Testing your baby for HIV
In the early years of your baby’s life, HIV tests will be done several times:
- just after birth (before leaving hospital)
- at six weeks
- at 12 weeks
- at 22-24 months (this is the final HIV antibody test).
Your baby will also be tested at two weeks if there is a higher risk that HIV has been passed on.
If these tests are negative and you have never breastfed, you will know for sure that your baby does not have HIV.
If you are breastfeeding your baby then they will be tested for HIV more often. This includes tests when they are two weeks old and then every month for the whole time you are breastfeeding. Your baby will also be tested four and eight weeks after you finish breastfeeding.
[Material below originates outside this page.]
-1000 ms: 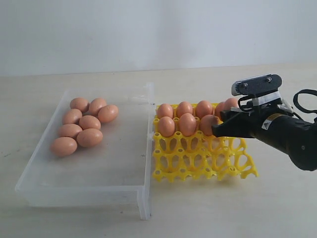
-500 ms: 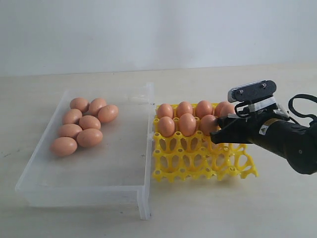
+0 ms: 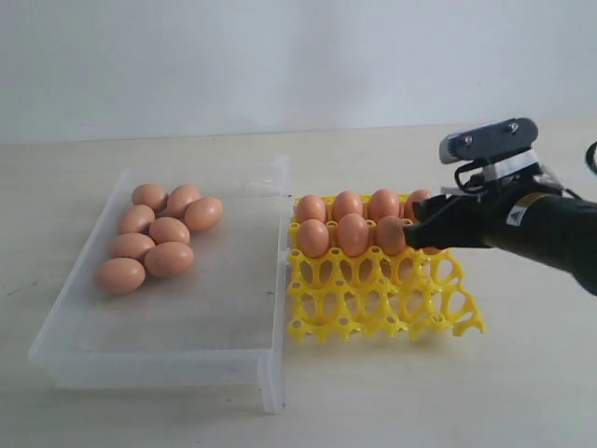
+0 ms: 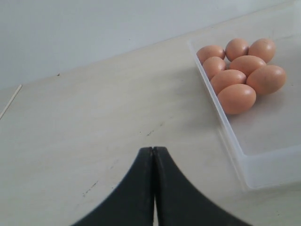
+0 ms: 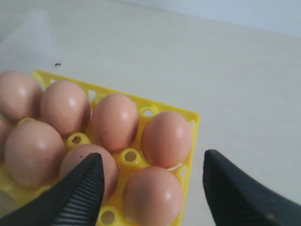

If you breastfeed for longer than two years, your baby should have their final antibody test at least eight weeks after you stop breastfeeding.
Feeding your baby
In the UK (as with other high-resourced countries) it is advised not to breastfeed your baby. The best way to ensure that HIV is not transmitted is to formula feed, as there is no risk of HIV being passed on.
Although HIV is an important factor to consider, it is not the only one. You may consider breastfeeding for other reasons. If you do consider breastfeeding, it is important that you have an undetectable viral load and stay in regular contact with your healthcare team. Before breastfeeding, it is important to discuss this with them. It is important that you stop breastfeeding if any of the following occur:
- your HIV becomes detectable
- you or your baby have tummy problems
- your breasts and/or nipples show signs of infection (cracked, sore or bleeding nipples).
This will help to reduce HIV transmission during breastfeeding. However, the most effective way to remove all risk is to not breastfeed.
If you’re advised not to breastfeed you might be able to access free formula milk for your baby. Your HIV clinic should be able to give you more information about this.
You can read more about infant feeding choices on another page.
Your journey to having a baby will be unique to you. It is important that you get the best support and medical care for you and your baby. Staying in touch with your healthcare team will support you in achieving this.